Rencana Mogok Kerja Buruh, Efektifkah?

Oleh : Erlangga Pratama, Founder Lembaga Analisa Politik dan Demokrasi, Jakarta

 

 

            Informasi yang diperoleh penulis dari berbagai sumber menyebutkan bahwa ada rencana unjuk rasa buruh tanggal 31Oktober 2016 dan 1 November 2016. Menurut siaran pers sebuah organisasi buruh tentang  rencana mogok kerja buruh pada tanggal 31 Oktober s.d 1 November 2016. Dalam siaran persnya, mereka mengklaim rencana mogok kerja tersebut akan diikuti kurang lebih 3 juta buruh di 20 propinsi dan 150 kabupaten/kota serta akan diikuti ratusan ribu perusahaan di 40 Kawasan Industri di seluruh Indonesia.

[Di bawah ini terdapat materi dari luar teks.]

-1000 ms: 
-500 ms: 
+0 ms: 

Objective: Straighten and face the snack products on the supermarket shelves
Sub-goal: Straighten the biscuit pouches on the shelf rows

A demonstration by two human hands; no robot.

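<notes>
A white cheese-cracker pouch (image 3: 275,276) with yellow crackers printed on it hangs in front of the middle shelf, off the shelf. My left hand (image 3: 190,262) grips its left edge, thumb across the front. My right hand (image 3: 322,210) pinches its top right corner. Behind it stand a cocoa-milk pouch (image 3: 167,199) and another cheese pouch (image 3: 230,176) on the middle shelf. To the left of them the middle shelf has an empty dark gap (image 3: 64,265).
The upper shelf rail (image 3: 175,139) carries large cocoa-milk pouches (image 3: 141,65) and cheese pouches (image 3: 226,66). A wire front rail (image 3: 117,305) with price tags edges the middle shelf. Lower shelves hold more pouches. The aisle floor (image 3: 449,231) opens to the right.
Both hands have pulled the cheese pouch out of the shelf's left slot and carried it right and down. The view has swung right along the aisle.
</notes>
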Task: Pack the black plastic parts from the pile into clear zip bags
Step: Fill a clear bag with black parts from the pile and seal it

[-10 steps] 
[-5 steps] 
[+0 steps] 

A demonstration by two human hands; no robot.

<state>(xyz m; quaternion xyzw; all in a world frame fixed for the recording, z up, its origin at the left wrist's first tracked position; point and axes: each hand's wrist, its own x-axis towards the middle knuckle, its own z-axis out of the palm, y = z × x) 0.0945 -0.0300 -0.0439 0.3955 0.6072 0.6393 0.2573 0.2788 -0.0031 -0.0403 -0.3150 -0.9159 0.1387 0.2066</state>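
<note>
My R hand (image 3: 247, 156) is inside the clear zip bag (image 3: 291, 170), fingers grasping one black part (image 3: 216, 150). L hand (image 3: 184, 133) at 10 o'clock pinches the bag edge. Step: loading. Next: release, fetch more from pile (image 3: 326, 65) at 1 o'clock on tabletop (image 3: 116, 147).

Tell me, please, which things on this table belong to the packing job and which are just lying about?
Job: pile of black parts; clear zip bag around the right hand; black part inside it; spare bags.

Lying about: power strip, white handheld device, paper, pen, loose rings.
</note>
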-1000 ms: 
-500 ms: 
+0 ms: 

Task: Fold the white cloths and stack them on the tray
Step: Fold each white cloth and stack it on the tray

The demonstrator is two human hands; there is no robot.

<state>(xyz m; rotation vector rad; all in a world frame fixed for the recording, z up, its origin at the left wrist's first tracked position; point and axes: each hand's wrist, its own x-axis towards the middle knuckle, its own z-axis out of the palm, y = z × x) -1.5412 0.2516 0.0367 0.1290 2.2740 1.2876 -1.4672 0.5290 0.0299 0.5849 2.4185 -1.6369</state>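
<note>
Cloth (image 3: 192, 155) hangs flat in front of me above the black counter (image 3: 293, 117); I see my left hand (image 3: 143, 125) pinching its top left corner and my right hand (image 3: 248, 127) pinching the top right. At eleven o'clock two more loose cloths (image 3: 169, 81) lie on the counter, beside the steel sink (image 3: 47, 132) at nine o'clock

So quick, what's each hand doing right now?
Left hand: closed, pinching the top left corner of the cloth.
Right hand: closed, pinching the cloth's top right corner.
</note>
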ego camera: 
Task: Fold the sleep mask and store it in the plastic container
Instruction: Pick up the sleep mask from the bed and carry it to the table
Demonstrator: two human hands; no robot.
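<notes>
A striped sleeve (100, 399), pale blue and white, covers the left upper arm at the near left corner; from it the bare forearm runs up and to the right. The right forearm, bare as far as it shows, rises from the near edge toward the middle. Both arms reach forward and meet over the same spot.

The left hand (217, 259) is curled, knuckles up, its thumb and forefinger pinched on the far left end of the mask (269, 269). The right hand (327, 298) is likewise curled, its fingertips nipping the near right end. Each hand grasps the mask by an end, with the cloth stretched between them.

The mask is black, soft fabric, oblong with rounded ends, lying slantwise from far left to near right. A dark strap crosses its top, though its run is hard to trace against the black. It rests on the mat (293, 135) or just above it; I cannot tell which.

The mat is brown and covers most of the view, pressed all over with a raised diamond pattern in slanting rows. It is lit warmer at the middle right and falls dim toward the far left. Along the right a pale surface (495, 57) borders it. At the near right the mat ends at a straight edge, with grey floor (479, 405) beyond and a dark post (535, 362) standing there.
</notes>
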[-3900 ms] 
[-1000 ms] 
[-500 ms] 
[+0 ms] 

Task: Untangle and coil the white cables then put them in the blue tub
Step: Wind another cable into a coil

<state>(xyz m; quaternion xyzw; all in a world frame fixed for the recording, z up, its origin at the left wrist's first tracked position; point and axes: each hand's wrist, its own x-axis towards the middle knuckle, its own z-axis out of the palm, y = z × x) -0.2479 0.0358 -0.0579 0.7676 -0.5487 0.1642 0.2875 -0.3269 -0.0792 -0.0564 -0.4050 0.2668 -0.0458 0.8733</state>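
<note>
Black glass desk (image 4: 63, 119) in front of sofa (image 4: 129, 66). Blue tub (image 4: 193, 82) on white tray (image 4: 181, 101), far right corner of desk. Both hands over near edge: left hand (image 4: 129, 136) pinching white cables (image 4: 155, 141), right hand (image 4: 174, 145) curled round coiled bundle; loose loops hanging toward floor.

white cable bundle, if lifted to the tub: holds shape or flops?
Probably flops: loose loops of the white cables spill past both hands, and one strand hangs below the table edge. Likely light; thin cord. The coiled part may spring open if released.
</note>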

            Sebelum melakukan aksi mogok kerja, mereka akan melaksanakan pra kondisi mogok nasional pada tanggal 28 s.d 30 Oktober 2016 di masing-masing daerah. Prakondisi aksi mogok nasional akan dilaksanakan secara tertib, damai dan tidak anarkis.

            Selanjutnya, siaran pers berisi propinsi yang akan mengalami mogok nasional pada 31 Oktober s.d 1 November 2016 yaitu Banten, Jawa Barat, DKI Jakarta, Jawa Tengah, Jawa Timur, Aceh, Sumatera Utara, Kepri, Sumatera Selatan, Lampung, Kalsel, Kaltim, Gorontalo, Sulawesi Utara, Sulawesi Selatan, Sulawesi Tenggara, Sulawesi Tengah, Papua dan NTB.

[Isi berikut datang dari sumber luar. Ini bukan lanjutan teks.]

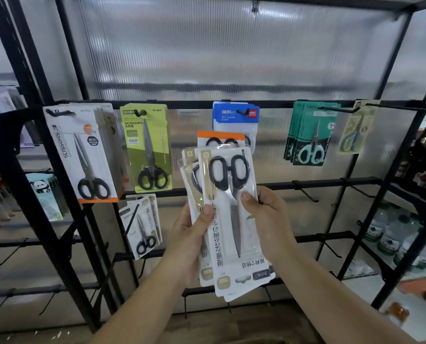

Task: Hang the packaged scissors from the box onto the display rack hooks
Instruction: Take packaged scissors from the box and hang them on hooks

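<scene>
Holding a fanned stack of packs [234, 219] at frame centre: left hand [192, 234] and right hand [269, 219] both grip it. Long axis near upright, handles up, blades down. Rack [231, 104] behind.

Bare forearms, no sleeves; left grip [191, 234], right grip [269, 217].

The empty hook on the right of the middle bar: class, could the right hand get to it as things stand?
Probably yes. The empty hook juts out just right of the right hand with nothing between them, but that hand is gripping the scissor packs.
</scene>
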### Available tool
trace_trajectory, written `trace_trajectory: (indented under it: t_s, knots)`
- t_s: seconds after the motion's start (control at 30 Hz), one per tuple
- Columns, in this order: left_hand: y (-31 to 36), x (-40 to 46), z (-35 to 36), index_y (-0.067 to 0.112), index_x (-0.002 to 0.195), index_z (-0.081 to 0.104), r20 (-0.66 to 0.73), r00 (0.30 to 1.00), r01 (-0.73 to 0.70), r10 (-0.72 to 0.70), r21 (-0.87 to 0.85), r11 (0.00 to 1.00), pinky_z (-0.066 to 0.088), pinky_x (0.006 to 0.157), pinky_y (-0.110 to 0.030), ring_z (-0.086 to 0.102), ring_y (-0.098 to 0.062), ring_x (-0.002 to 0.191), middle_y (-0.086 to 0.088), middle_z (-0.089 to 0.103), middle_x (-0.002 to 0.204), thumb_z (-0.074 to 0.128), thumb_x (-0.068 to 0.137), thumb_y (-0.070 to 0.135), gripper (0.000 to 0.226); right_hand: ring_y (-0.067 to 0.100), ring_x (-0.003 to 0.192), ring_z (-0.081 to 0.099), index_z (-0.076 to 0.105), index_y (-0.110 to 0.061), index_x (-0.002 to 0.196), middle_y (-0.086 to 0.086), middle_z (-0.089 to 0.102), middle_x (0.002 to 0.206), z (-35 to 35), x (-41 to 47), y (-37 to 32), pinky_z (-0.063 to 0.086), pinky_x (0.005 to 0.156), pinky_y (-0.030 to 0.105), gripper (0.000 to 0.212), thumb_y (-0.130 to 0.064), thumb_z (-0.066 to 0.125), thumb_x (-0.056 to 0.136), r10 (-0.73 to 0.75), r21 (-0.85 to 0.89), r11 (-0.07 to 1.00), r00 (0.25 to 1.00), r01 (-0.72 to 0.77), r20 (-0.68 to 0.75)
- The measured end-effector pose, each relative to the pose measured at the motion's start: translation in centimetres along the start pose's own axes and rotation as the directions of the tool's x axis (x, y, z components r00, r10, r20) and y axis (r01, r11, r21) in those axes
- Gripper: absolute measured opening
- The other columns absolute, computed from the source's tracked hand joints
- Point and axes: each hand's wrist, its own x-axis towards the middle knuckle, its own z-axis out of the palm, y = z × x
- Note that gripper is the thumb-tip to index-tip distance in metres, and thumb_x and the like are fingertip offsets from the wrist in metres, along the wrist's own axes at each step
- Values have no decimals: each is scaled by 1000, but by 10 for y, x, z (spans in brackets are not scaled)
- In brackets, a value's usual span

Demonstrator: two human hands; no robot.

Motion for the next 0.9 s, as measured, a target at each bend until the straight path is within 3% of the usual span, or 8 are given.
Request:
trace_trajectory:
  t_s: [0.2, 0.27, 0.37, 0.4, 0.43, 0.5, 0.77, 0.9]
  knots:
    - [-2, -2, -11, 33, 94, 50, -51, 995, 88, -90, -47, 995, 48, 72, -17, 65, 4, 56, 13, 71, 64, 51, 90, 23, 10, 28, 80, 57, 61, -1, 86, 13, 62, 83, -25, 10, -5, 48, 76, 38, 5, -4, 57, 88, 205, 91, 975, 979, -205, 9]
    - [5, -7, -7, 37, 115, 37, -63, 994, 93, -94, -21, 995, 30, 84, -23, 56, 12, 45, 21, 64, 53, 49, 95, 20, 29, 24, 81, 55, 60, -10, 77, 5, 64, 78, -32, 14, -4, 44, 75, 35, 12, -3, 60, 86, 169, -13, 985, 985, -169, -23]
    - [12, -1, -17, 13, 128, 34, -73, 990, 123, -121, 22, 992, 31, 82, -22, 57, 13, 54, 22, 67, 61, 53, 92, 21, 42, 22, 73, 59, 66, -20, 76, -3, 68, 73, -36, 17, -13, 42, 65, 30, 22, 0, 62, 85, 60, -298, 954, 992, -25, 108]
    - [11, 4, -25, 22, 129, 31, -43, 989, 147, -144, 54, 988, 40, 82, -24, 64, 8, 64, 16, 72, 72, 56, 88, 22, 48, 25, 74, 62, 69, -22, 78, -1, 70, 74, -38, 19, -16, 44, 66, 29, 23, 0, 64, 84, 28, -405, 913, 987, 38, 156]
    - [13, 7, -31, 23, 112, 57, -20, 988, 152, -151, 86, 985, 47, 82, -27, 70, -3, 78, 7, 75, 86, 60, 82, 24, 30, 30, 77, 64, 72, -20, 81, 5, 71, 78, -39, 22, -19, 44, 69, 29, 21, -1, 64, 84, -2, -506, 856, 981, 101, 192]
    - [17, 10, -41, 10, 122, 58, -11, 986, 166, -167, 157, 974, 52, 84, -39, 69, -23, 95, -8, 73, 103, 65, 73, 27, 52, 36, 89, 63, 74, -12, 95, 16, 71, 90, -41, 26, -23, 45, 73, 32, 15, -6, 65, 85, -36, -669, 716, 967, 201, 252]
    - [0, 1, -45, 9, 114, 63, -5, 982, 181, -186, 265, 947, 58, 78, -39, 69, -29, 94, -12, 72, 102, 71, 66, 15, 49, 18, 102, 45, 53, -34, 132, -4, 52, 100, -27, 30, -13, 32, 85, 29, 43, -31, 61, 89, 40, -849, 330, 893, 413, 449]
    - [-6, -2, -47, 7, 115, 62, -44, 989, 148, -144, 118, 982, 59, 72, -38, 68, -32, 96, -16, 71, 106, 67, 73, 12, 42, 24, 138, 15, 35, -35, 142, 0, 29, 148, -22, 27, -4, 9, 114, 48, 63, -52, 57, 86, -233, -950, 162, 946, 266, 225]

            Untuk kabupaten dan kota, akan terjadi di Cilegon, Serang, Tangerang, Tangerang Selatan, Bogor, Depok, Sukabumi, Cianjur, Bekasi,Karawang, Purwakarta, Subang, Indramayu, Cirebon, Tegal, Cimahi, Bandung, Bandung Barat, Tasikmalaya, Semarang, Kendal, Demak, Batam, Pekalongan, Yogyakarta, Surabaya, Sidoarjo, Mojokerto, Pasuruan, Malang, Probolinggo, Gresik, Batam, Bintan, Karimun, Medan, Deli Serdang, Palembang, Pekanbaru, Makassar dan Cilacap. Ada potensi pelabuhan, pusat-pusat industri dan produksi serta Bandara Udara akan terkena dampak dari rencana aksi mogok nasional ini. Walaupun sejauh ini, belum jelas apa tuntutan yang diperjuangkannya.

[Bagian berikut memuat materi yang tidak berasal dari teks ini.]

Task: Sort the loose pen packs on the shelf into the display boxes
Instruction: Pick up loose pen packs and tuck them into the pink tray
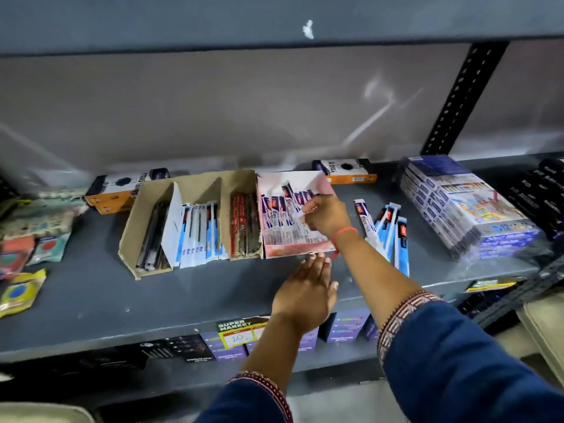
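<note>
A pink display box (276,250) stands mid-shelf, filled with white and dark blue pen packs (279,215). My right hand (325,213) reaches into it, fingers closed on one of those packs. My left hand (308,288) lies flat on the shelf, fingertips touching the pink box's front edge. Left of it stands a brown cardboard box (129,239) with dividers, holding black pens, blue and white packs (198,233) and red packs (244,227). Several loose packs (389,230) in blue and white lie on the shelf to the right of my right arm.
A wrapped stack of colour-pen boxes (464,206) sits at the right. Two orange and black boxes (119,187) lie at the back. Small sachets (21,254) crowd the left end. The grey shelf (152,303) has a price label (241,331) on its front edge.
</note>
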`<state>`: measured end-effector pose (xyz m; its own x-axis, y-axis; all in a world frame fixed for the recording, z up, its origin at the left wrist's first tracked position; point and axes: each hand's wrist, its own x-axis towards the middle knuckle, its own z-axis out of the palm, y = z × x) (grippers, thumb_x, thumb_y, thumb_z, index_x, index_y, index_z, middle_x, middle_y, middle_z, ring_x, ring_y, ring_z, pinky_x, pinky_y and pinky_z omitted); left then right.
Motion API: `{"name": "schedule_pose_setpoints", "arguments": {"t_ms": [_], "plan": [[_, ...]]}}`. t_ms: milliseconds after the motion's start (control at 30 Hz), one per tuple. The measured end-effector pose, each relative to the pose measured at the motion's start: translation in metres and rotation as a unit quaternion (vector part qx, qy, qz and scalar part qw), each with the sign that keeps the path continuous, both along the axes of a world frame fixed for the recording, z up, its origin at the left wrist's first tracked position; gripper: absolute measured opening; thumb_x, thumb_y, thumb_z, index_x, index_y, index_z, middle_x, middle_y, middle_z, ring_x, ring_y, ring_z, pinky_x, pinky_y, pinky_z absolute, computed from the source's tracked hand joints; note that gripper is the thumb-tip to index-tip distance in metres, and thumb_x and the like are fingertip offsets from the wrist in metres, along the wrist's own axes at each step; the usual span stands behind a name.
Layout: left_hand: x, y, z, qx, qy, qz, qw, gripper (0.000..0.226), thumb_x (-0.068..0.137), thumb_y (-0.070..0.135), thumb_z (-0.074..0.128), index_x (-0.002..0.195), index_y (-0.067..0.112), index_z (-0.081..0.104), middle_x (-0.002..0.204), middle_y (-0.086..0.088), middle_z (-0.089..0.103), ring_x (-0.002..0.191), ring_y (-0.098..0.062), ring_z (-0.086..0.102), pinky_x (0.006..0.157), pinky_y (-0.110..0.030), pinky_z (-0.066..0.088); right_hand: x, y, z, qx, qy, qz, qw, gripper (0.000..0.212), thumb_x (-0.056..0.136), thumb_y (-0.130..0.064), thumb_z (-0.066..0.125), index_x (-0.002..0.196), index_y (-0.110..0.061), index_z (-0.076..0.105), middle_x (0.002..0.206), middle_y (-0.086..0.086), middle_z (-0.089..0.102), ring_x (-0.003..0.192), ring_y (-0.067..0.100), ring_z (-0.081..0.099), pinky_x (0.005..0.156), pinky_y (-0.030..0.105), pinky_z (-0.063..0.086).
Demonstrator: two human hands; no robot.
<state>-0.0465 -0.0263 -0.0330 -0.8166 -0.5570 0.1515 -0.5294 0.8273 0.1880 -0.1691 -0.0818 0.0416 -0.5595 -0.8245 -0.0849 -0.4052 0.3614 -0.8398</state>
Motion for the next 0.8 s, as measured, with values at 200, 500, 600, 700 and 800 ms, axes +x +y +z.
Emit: {"name": "schedule_pose_setpoints", "arguments": {"t_ms": [200, 500, 600, 700, 800], "plan": [[0.003, 0.001, 0.003, -0.018, -0.001, -0.019, 1.0, 0.053, 0.098, 0.027, 0.03, 0.141, -0.002, 0.021, 0.151, -0.022, 0.022, 0.139, -0.031, 0.019, 0.115, -0.035, 0.009, 0.014, -0.021, -0.015, 0.07, 0.077, 0.027, 0.994, 0.038, 0.081, 0.002, 0.062, 0.055, -0.021, 0.047, 0.094, 0.016, 0.073, 0.075, 0.023, 0.063, 0.081, 0.035, 0.056], [0.001, 0.005, 0.007, -0.033, 0.034, -0.014, 0.999, 0.048, 0.088, 0.025, 0.057, 0.126, -0.003, 0.05, 0.129, -0.021, 0.055, 0.12, -0.031, 0.052, 0.101, -0.04, 0.041, 0.002, 0.005, 0.004, 0.041, 0.145, -0.003, 0.989, 0.014, 0.083, -0.007, 0.052, 0.086, -0.006, 0.065, 0.094, 0.019, 0.071, 0.09, 0.034, 0.065, 0.077, 0.031, 0.051], [0.0, 0.005, 0.006, -0.03, 0.049, -0.015, 0.998, 0.048, 0.083, 0.025, 0.064, 0.121, -0.004, 0.055, 0.123, -0.021, 0.06, 0.115, -0.029, 0.057, 0.098, -0.038, 0.043, -0.025, 0.038, 0.009, -0.029, 0.123, -0.189, 0.974, 0.021, 0.086, -0.009, 0.047, 0.096, -0.002, 0.063, 0.1, 0.025, 0.069, 0.087, 0.039, 0.063, 0.071, 0.033, 0.047], [0.001, 0.003, 0.003, -0.01, 0.026, -0.01, 1.0, 0.053, 0.099, 0.031, 0.029, 0.143, 0.004, 0.021, 0.152, -0.014, 0.024, 0.14, -0.022, 0.021, 0.114, -0.028, 0.005, -0.048, 0.07, 0.0, 0.07, 0.153, -0.213, 0.962, 0.024, 0.088, -0.008, 0.048, 0.106, 0.004, 0.056, 0.11, 0.03, 0.065, 0.105, 0.042, 0.06, 0.082, 0.038, 0.049], [0.0, 0.002, -0.001, -0.015, 0.018, -0.006, 1.0, 0.053, 0.1, 0.034, 0.021, 0.145, 0.008, 0.013, 0.155, -0.01, 0.015, 0.142, -0.018, 0.011, 0.112, -0.025, -0.005, -0.053, 0.084, -0.011, 0.175, 0.17, -0.155, 0.957, 0.029, 0.089, -0.012, 0.049, 0.113, 0.003, 0.056, 0.115, 0.025, 0.065, 0.11, 0.039, 0.06, 0.088, 0.039, 0.05]]}}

Sementara itu, menurut informasi yang beredar, buruh di sektor penyuplai BBM akan melaksanakan mogok kerja tanggal 1 November 2016 sampai waktu yang tidk ditentukan atau sampai tuntutan mereka terpenuhi.

            Adapun tuntutan yang mereka lontarkan antara lain : agar perusahaan untuk mengangkat seluruh pekerjanya sebagai karyawan tetap; Perusahaan agar membayar upah lembur atas kelebihan jam kerja sejak Oktober 2011 s.d September 2016; Bayar upah lembur pada saat ditugaskan sebagai Satgas Hari Raya Keagamaan untuk Umat Muslim yaitu mensuplai BBM; Bayarkan uang Migas yang sudah tidak diberikan oleh perusahaan sejak tahun 2011 kepada pekerja; Menerapkan jam kerja  7 jam sehari atau 40 jam kerja seminggu; Stop intimidasi dalam bentuk apapun; Mempekerjakan kembali seluruh pekerja yang telah di-PHK secara sepihak.

            Dampak yang ditimbulkan dari aksi mogok tersebut jika terealisasi adalah masyarakat di Jabodetabek, Puncak dan Sukabumi akan kekurangan pasokan BBM, karena terhentinya distribusi BBM dari semua SPBU Pertamina.

 

Rentan Ditunggangi

 

            Rencana mogok kerja buruh tersebut sangat rentan ditunggangi dan dipolitisasi oleh kelompok kepentingan tertentu, walaupun aksi unjuk rasa dalam bentuk mogok kerja adalah sah-sah saja, meski dapat juga dinilai sebagai niatan untuk melakukan sabotase ekonomi.

            Mengapa dapat dinilai memiliki niat melakukan sabotase ekonomi ? Kedua gerakan politik buruh tersebut jelas memiliki dampak ekonomi yang meluas seperti terganggunya aktivitas perekonomian daerah, bahkan nasional karena kita semua mengetahui bahwa BBM atau Migas adalah motor roda ekonomi, bahkan cerminan ketahanan energi sebuah bangsa.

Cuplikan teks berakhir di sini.